Las semanas de lunes a domingo son espesas, y su tendencia a repetirse, desesperante. No entiendo cómo he podido llenar uno de estos folios digitales cada semana desde hace tres años y medio. ¿De qué he hablado? De mí. De qué otra cosa podría uno estar legitimado de hablar. 500 palabras por 52 semanas por 3,5 años. Son 95.000 palabras. Y ninguna conclusión. Unas poquitas más de las que tiene el castellano. He escrito un idioma entero para no decir nada. No he usado todas las palabras.
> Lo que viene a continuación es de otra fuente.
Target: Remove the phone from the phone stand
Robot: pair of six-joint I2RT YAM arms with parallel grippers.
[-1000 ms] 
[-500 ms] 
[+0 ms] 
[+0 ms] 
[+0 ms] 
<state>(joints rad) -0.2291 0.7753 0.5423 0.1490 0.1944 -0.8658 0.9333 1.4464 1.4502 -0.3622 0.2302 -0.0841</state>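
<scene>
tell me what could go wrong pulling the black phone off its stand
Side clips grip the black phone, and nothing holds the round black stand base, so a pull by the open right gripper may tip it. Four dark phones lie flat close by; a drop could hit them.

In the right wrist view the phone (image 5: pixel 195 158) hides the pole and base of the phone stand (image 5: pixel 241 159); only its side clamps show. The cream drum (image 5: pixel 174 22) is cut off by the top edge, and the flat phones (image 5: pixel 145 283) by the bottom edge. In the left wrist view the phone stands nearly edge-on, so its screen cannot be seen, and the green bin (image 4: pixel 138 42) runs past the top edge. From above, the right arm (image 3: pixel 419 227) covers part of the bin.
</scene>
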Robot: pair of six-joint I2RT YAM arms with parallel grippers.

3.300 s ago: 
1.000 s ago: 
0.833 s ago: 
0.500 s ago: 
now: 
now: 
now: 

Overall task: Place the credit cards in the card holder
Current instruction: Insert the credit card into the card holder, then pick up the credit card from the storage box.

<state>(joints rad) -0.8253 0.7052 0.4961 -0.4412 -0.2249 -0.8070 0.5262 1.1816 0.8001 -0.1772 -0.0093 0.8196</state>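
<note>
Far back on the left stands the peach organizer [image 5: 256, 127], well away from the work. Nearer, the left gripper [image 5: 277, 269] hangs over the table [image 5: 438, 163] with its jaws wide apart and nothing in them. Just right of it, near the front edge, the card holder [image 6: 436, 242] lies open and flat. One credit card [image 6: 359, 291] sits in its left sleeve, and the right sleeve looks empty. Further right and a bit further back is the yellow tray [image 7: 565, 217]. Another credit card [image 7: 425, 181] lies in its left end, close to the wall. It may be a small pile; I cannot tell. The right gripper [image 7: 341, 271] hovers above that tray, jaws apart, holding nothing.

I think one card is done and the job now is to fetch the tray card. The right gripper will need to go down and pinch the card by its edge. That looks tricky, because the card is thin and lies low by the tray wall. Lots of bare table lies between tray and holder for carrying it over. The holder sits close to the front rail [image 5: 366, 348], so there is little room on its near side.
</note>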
Habré repetido cinco mil veces “yo”, “viaje”, “lluvia”, “en fin”. He malgastado vuestro tiempo y el mío. No he conseguido vivir de esto. Apenas vivir. “La poesía no quiere adeptos, quiere amantes”, dice Lorca. Soy un amante olvidado. Y no me importa. Me siento invencible en mi mesa desordenada. Bolígrafos, vasos, tazas, libros, fotos, auriculares, agendas, cuadernos, una moneda de diez céntimos, un pendiente, un desodorante, una piruleta, un teléfono nuevo que me resisto a instalar, un flexo que ilumina una esquina inoperante de la mesa, todo convive con mi ordenador haciéndose hueco a codazos en el desorden, y encima, el teclado, y encima, mis manos frías. Al lado, el calefactor, que mis manos frías buscan cada dos o tres frases. Ahora. Calefactor. Recupero el vigor y la sangre en los dedos.
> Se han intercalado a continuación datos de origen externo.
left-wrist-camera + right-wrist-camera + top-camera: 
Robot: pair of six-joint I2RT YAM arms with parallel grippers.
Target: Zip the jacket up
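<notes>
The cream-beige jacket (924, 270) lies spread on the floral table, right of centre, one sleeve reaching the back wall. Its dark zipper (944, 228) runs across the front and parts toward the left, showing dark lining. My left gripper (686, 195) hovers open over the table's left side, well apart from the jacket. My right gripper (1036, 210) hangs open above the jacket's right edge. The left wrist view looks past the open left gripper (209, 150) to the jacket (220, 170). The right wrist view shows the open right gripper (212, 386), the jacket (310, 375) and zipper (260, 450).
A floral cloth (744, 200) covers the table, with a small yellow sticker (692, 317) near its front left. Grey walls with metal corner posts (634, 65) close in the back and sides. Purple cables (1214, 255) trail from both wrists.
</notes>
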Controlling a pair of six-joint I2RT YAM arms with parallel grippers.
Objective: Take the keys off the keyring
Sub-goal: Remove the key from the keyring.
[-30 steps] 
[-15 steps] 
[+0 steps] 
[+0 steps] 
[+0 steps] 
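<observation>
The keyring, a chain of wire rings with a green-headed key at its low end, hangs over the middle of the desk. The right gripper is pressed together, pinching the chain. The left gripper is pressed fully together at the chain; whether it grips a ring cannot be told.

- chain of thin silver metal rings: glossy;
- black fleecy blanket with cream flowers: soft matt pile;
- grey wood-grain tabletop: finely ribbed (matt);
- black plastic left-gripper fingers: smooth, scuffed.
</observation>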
Las ventanas de este cuarto no cumplen su función, dejan entrar al invierno, a los lobos del invierno, y me mordisquean los dedos. La ventana me deja ver el mundo, mal mundo, o sea mundo en mal estado. ¿Cómo estás? Mal, como el mundo. Qué otra respuesta hay. Indiferente, como el mundo. Azul, como una naranja. Confundido. Hay cigarrillos que son pulsión de muerte, fumo para matarme. Hay cigarrillos que solo son cigarrillos. Apenas fumo. Advertencia: esto es literatura, agitar antes de usar, suspendan la interpretación de las palabras. Ni quiero matarme ni quiero fumar. Como si alguien necesitase saber qué me pasa. Quizá sí. Porque me escriben y me dicen y re dicen. Entonces no fumo, chupo un chupete, una teta. Quiero salir a caminar, para salir de mí y entrar en el lenguaje de la calle, en el claxon y el semáforo, en la tos y el estornudo, en la cajera del supermercado, hay una que sonríe, y pensará que tengo la vida más aburrida: compro como si viviéramos en estado de excepción. Nunca gasto más de 30 euros. Llevo una bolsa de tela y mido los alimentos, y solo compro los que entren en la bolsa. En cuatro o cinco minutos la lleno y me voy. Hay días que canto, hay días que miro al resto de cazadores recolectores en los stands de fruta y pollo. A ese tipo le cuesta agacharse, nunca cazaría un conejo. Aquí cazamos lectores. Compro latas para no cocinar. Dejé de cocinar hace dos años. Dejé de emborracharme. Dejé de quejarme del clima. Dejé de ver películas largas. Dejé ja dejé. He dejado muchas cosas. “Pero no pude dejar la paja”, canta Zambayonny. “La masturbación es el goce de los idiotas”, dice Lacan, que debía satisfacerse fácil con el otro. El otro es una cueva. No hay velas. El sexo es enigmático. No lo haces bien. Ni tú ni nadie, tranquilo. No se habla de sexo. Ni de drogas, ni de muerte. Ni de nada de lo que importa. ¿De qué hablamos? Hablamos de mí.
En cuanto al zoco que armé la semana pasada con el sorteo del libro (Armas, gérmenes y acero), se resolvió de manera favorable a Pablo de las Heras, que además tiene una newsletter bien chula que podeís leer aquí.
¿Y cuántos amigos después de 95000 palabras?